Åsleik Audgar Engmark (27 December 1965 – 12 February 2017) was a Norwegian comedian, actor, singer, director and stage writer, best known for his work as one of the co-founders of the Norwegian cabaret group Lompelandslaget, and as Timon in the Norwegian version of The Lion King.

Career 
Engmark was one of the co-founders of the Norwegian cabaret group Lompelandslaget in 1987. The following year, at the age of 22, he made his solo debut at Det Norske Teatret (The Norwegian Theatre) in Oslo, in the Norwegian original cast of Les Misérables, the third Cameron Mackintosh Les Mis production in the world. He stayed in the ensemble of Det Norske Teatret until 1999. 
In Norway he became known during the 1990s through Norwegian Broadcasting Corporation (NRK), especially on the weekly satire Egentlig, an equivalent to Saturday Night Live.  He was also well known for his many dubbing film voices, such as Timon in the Norwegian version of The Lion King.

In 2009 Engmark made his debut as a film director, with the children's movie Knerten (Twigson English version) (Mein Freund Knerten German version).

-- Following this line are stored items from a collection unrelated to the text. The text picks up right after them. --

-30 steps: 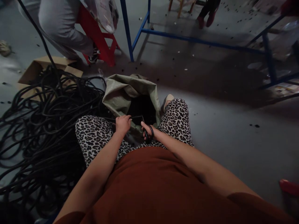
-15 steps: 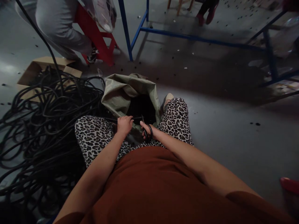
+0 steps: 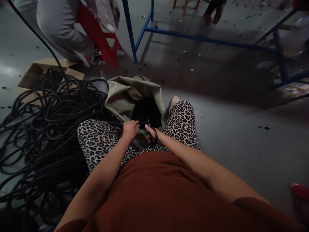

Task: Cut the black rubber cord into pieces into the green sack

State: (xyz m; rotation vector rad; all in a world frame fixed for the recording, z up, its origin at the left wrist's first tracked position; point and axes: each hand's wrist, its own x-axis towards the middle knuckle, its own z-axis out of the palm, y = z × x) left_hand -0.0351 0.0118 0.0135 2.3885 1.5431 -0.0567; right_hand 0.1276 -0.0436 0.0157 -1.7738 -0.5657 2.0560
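Note:
Between my knees stands a green woven sack (image 3: 120,96), its mouth wide and its inside dark. My left hand (image 3: 130,129) is closed around a black rubber strip (image 3: 113,123) that comes in over my left thigh. The strip's end pokes out past the fingertips toward the right. My right hand (image 3: 151,132) grips black-handled scissors (image 3: 151,139), with the blades pointing up at the strip's end over the sack's near rim. Whether the blades touch the strip I cannot tell.
A big tangled heap of black strip (image 3: 48,135) covers the floor on my left, against a cardboard box (image 3: 72,72). Ahead are a red stool (image 3: 106,45) beside a seated person's legs (image 3: 58,29) and a blue metal frame (image 3: 183,36). Small black bits are scattered on the floor.
My left hand has shifted slightly right, toward the scissors. The scissors have tilted a little, and the loose strand at the upper left has swung.

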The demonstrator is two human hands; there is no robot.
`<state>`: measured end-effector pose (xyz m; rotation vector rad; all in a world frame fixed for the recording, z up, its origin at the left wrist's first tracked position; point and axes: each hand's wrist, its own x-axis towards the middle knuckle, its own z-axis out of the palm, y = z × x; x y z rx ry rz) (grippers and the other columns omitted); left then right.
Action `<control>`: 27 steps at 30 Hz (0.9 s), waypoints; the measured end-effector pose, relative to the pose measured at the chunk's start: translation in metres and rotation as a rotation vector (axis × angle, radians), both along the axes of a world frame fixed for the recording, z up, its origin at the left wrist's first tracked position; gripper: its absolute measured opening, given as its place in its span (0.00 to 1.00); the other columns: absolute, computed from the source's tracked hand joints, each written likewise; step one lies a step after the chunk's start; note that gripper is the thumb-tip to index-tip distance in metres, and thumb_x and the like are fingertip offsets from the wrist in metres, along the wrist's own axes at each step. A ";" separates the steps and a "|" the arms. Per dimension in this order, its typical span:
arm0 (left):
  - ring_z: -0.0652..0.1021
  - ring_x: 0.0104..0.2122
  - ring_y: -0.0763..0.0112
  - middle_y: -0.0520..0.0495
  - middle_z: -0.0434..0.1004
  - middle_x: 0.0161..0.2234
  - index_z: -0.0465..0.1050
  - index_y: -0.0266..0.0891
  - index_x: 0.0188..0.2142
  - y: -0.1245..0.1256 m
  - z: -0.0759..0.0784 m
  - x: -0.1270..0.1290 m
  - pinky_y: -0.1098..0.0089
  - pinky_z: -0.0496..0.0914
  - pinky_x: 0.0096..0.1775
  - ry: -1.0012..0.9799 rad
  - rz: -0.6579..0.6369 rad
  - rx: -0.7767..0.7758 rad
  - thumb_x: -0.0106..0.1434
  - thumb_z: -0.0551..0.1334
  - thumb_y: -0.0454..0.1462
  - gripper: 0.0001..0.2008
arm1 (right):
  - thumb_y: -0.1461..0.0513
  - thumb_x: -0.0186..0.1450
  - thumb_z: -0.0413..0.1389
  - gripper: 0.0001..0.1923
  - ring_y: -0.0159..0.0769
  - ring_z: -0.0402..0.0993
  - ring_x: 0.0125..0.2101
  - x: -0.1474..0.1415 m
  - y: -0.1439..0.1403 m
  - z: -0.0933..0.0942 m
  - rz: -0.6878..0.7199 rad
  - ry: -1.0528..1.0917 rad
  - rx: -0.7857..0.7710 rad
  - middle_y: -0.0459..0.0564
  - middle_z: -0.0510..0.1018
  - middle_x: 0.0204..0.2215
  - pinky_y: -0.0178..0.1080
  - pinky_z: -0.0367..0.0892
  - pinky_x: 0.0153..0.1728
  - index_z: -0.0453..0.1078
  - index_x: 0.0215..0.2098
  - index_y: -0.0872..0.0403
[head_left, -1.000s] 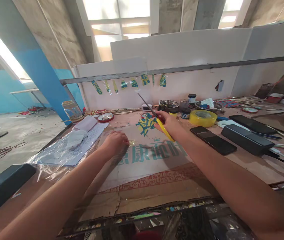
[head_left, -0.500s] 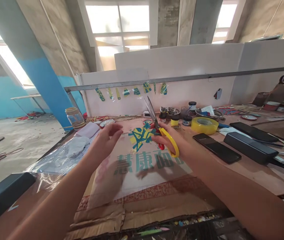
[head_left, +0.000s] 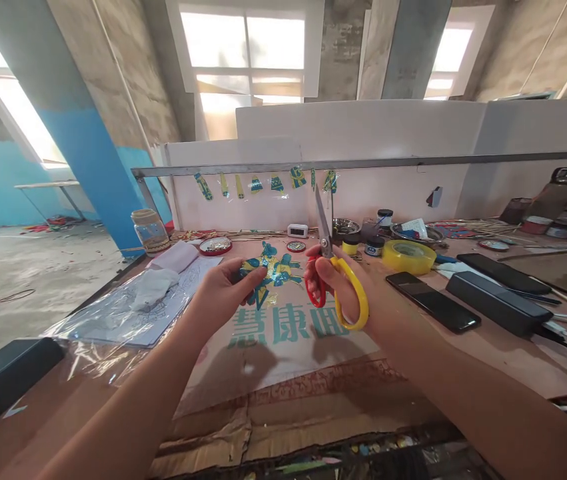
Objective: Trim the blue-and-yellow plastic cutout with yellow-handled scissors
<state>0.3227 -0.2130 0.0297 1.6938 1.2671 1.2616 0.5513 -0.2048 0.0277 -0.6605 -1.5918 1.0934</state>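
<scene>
My right hand (head_left: 346, 293) holds scissors (head_left: 333, 267) with a red and a yellow handle loop, blades pointing up and closed. My left hand (head_left: 223, 293) is raised above the table and pinches a small shiny, transparent-edged piece with blue and yellow pattern (head_left: 250, 267). Both hands hover over a flattened cardboard sheet (head_left: 283, 347) with teal characters and a blue-yellow printed figure (head_left: 278, 270).
A yellow tape roll (head_left: 408, 255), two black phones (head_left: 433, 301), a black bar-shaped box (head_left: 493, 293), small paint jars (head_left: 374, 245), metal bowls and a glass jar (head_left: 149, 230) stand on the table. Plastic-covered paper (head_left: 128, 310) lies left. Cut pieces hang on a rail (head_left: 263, 183).
My left hand lifted off the cardboard with the small patterned piece pinched. My right hand swung the scissors from tilted to upright and drew them closer.
</scene>
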 end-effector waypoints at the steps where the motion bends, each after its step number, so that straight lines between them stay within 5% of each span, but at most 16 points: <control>1: 0.67 0.20 0.75 0.55 0.67 0.19 0.74 0.39 0.30 -0.001 0.000 0.001 0.73 0.58 0.23 0.000 0.003 0.004 0.58 0.68 0.55 0.21 | 0.42 0.64 0.58 0.24 0.30 0.69 0.24 0.002 0.004 -0.001 0.001 0.022 -0.008 0.43 0.71 0.28 0.34 0.66 0.21 0.62 0.44 0.50; 10: 0.72 0.24 0.73 0.52 0.76 0.25 0.78 0.39 0.33 -0.007 -0.004 0.014 0.74 0.64 0.25 0.075 -0.067 -0.069 0.56 0.71 0.53 0.19 | 0.58 0.61 0.64 0.17 0.29 0.73 0.29 0.006 0.003 0.004 -0.041 -0.078 0.068 0.43 0.72 0.32 0.37 0.76 0.34 0.66 0.45 0.49; 13: 0.74 0.26 0.73 0.51 0.78 0.28 0.78 0.39 0.36 -0.003 -0.005 0.013 0.75 0.66 0.27 0.025 -0.112 -0.094 0.54 0.73 0.51 0.19 | 0.56 0.62 0.63 0.15 0.30 0.74 0.32 0.002 0.001 0.001 -0.041 -0.050 0.093 0.43 0.71 0.33 0.37 0.77 0.35 0.65 0.44 0.49; 21: 0.71 0.21 0.76 0.53 0.76 0.24 0.78 0.40 0.38 -0.004 -0.002 0.010 0.77 0.65 0.23 -0.104 0.052 0.019 0.55 0.71 0.52 0.20 | 0.42 0.61 0.61 0.27 0.33 0.74 0.28 0.004 0.012 -0.002 -0.066 -0.041 0.103 0.45 0.74 0.31 0.36 0.70 0.26 0.63 0.45 0.51; 27: 0.70 0.20 0.77 0.54 0.73 0.21 0.78 0.39 0.36 -0.004 -0.002 0.012 0.77 0.62 0.22 -0.033 0.020 0.002 0.56 0.71 0.52 0.19 | 0.50 0.60 0.65 0.21 0.31 0.72 0.26 0.005 0.008 0.001 -0.078 -0.108 0.117 0.42 0.73 0.28 0.36 0.68 0.26 0.63 0.44 0.50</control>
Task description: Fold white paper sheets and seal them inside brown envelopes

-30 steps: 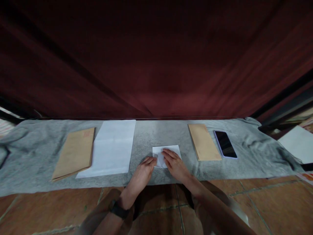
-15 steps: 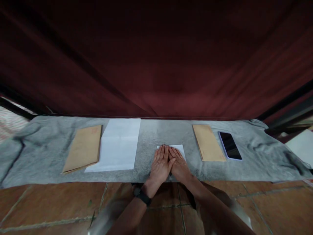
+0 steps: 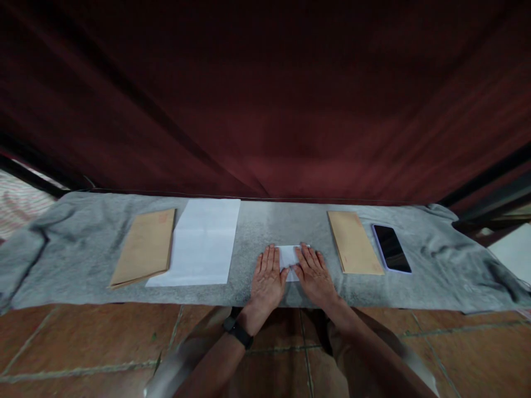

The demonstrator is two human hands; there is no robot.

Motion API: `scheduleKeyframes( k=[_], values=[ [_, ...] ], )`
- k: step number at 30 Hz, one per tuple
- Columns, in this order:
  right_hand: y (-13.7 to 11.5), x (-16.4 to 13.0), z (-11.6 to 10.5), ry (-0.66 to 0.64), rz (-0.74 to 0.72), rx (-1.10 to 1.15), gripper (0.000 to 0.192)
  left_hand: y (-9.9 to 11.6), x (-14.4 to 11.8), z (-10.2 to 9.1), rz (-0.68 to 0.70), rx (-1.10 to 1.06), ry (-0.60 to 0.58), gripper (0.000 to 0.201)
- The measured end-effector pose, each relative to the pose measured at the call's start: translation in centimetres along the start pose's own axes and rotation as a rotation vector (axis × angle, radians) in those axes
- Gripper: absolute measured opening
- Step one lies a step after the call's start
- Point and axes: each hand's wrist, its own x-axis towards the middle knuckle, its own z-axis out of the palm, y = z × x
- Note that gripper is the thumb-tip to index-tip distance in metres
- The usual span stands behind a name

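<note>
A small piece of folded white paper (image 3: 289,256) lies flat on the grey cloth, close to its front edge. My left hand (image 3: 266,278) rests flat on the paper's left side, fingers stretched out and pointing away from me. On the right side of it lies my right hand (image 3: 314,276), palm down with the fingers a little spread. Both thumbs point inward and nearly meet over the paper's middle. My palms and fingers cover the paper's two sides.
Left of my hands are large white sheets (image 3: 207,243) with brown envelopes (image 3: 145,247) overlapping their left edge. To the right lie another brown envelope (image 3: 355,243) and a phone (image 3: 391,248). The grey cloth (image 3: 265,221) ends at a dark red curtain (image 3: 265,138).
My hands were together, overlapping on the paper's middle. They have slid apart to its left and right sides, so its centre now shows between them.
</note>
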Motion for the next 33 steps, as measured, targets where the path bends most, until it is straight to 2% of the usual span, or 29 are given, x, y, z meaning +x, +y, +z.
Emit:
scheduleKeyframes(
  k=[12,18,23,29,33],
  values=[
    [2.3,-0.9,-0.1,0.035,0.016,-0.139,0.053,-1.0,-0.2,-0.4,-0.025,0.076,-0.049,0.062],
    [2.6,-0.9,-0.6,0.055,0.032,-0.152,0.053,-1.3,-0.5,-0.8,-0.029,0.109,-0.043,0.059],
    [1.1,0.4,-1.2,0.072,-0.031,-0.064,0.054,-1.4,-0.7,-0.7,-0.029,0.109,-0.007,0.056],
    [-2.3,0.9,-0.8,-0.039,-0.136,0.022,0.052,-1.3,-0.8,-0.7,0.009,0.106,-0.026,0.056],
    [-2.9,0.7,-0.3,-0.087,-0.135,0.027,0.050,-1.5,-0.9,-0.8,0.046,0.107,-0.049,0.056]
  ],
)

The movie became a box office hit and was seen by more than 375,000 viewers in Norway. Among many festivals, it participated in the official Generation K Plus section of the Berlinale 2010.
Knerten was awarded Best Children's movie, Best Art Design and Best Visual Effects at the Norwegian Film Awards 2010 Amandaprisen.

In 2010, he won the Norwegian version of Strictly Come Dancing, called Skal vi danse.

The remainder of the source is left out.